- [WORK ITEM]: Reproduce, exactly and in full, only the lines below from the one containing "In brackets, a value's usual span" through the one containing "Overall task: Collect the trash".

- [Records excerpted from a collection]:

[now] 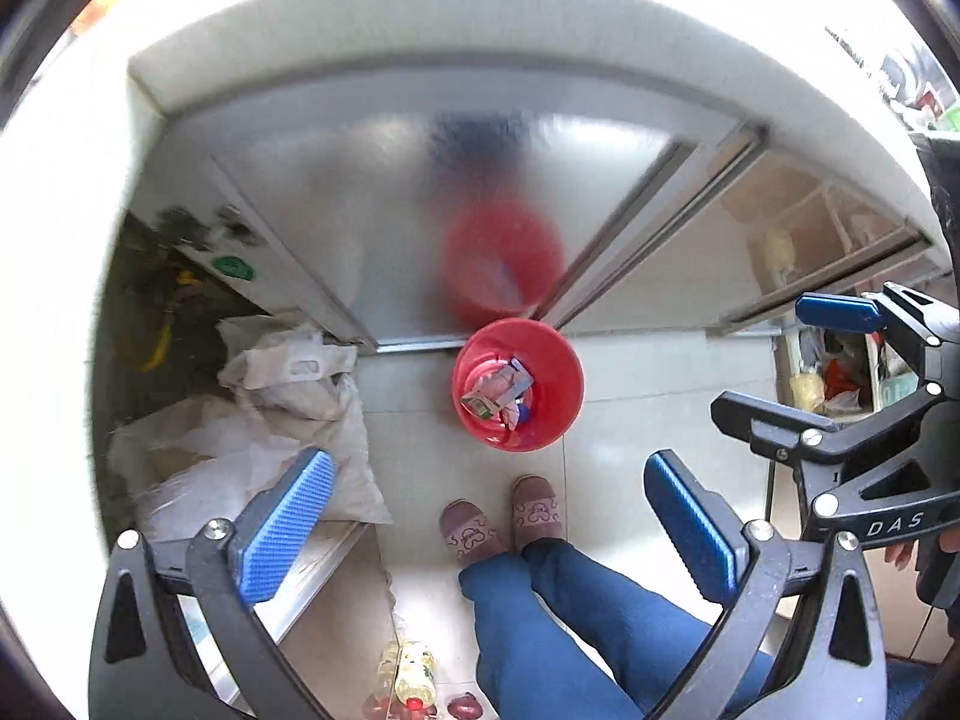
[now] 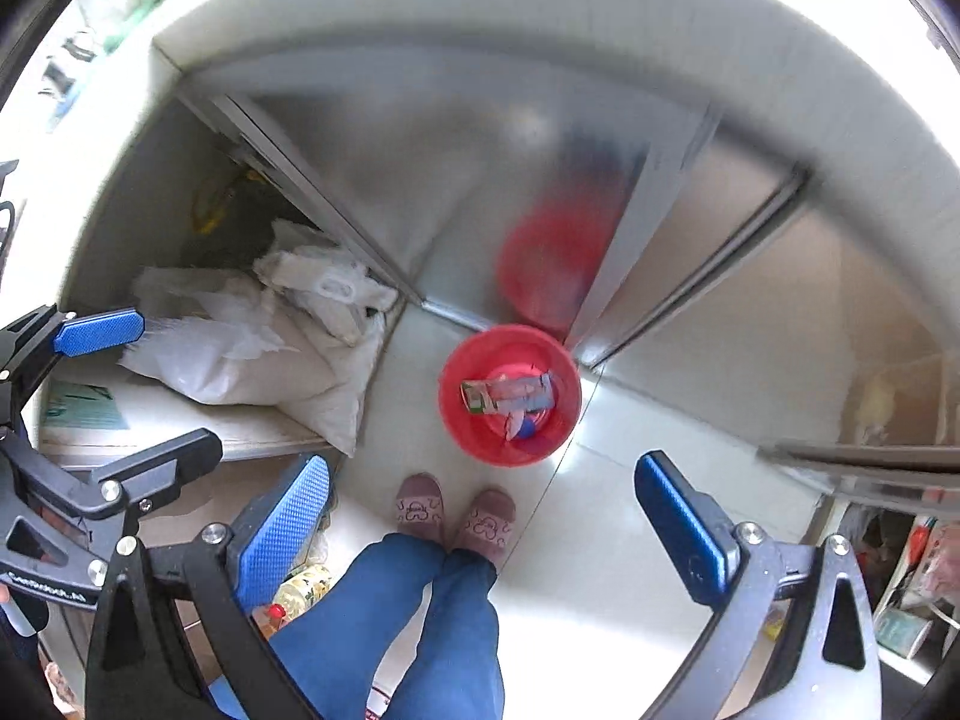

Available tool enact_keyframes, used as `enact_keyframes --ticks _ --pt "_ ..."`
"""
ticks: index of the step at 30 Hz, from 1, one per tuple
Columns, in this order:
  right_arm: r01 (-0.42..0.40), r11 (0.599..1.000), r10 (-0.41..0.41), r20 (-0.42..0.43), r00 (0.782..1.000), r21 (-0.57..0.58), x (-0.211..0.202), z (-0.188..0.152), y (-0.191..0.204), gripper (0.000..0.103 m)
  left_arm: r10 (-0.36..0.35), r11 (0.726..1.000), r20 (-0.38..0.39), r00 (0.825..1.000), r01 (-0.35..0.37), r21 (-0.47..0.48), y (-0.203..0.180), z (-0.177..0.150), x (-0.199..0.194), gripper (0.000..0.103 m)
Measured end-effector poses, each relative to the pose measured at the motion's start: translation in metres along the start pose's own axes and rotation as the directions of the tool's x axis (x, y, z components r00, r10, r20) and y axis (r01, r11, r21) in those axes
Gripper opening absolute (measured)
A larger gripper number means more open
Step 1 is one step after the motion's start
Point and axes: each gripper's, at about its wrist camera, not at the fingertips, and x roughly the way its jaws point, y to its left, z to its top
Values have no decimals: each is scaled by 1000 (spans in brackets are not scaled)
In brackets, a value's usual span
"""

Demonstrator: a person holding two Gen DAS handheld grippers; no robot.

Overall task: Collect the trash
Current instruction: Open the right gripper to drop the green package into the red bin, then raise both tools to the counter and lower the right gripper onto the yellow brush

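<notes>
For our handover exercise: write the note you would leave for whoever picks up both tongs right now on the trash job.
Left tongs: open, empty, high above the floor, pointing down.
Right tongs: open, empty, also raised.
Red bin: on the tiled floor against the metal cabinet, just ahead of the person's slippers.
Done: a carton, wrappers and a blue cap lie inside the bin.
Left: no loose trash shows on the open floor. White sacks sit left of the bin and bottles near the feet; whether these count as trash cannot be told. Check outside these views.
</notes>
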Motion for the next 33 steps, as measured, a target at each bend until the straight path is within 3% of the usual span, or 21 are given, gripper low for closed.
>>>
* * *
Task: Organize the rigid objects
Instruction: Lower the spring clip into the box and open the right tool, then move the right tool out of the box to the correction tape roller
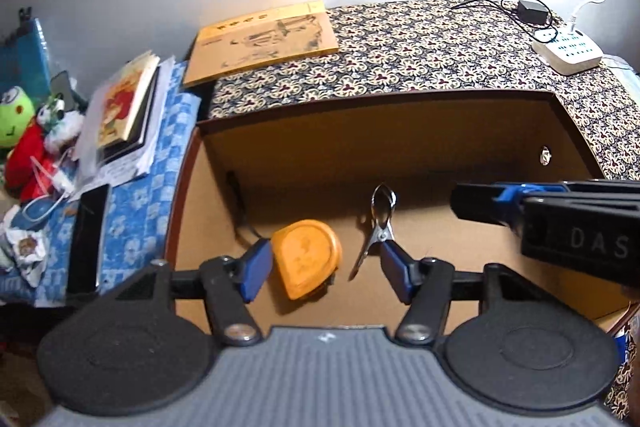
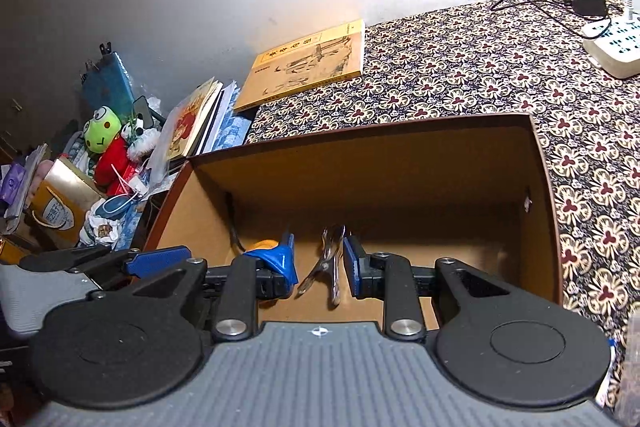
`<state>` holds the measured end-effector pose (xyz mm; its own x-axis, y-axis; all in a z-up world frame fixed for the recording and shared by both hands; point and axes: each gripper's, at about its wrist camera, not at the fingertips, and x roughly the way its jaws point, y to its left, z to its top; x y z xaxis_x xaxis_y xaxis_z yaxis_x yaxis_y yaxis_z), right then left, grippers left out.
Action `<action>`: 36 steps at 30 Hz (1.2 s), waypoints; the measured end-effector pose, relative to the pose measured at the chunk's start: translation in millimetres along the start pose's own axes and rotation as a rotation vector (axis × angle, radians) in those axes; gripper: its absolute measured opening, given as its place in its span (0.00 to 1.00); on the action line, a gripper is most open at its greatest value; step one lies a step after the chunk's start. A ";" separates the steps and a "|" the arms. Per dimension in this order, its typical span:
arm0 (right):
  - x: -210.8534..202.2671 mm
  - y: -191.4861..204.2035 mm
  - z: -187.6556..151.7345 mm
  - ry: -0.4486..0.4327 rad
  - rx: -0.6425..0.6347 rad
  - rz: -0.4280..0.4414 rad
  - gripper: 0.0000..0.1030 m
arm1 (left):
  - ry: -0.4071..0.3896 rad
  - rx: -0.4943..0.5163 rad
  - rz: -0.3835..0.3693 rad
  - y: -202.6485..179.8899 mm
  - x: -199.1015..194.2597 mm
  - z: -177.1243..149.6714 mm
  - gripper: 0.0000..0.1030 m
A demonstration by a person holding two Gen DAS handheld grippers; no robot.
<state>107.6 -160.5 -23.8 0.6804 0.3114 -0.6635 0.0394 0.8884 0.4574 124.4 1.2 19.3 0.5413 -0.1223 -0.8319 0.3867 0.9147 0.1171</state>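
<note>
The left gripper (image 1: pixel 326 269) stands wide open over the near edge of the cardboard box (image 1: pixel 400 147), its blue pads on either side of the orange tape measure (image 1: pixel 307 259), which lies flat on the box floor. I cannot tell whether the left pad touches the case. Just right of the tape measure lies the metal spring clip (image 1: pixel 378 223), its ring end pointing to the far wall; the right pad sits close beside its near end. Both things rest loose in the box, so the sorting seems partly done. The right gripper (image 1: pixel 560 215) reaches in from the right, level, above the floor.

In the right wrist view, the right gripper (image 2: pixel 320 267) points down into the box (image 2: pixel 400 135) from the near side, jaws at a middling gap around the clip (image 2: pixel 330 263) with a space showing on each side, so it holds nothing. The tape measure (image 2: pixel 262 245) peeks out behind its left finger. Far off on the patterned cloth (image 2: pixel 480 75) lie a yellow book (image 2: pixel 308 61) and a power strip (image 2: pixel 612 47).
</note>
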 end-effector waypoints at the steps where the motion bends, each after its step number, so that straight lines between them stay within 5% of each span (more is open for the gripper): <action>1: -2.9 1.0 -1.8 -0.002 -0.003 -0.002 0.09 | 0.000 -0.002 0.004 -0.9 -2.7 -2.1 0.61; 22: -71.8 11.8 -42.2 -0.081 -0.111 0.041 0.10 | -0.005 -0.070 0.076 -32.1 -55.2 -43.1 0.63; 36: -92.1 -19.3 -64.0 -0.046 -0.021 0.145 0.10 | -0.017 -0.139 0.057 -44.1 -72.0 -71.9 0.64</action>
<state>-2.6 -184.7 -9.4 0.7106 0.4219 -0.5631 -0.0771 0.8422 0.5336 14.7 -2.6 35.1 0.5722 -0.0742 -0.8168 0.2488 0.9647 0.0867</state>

- [SOLUTION TO THE PROBLEM]:
In brackets, a value's usual span
"""

Demonstrator: a person holding two Gen DAS handheld grippers; no robot.

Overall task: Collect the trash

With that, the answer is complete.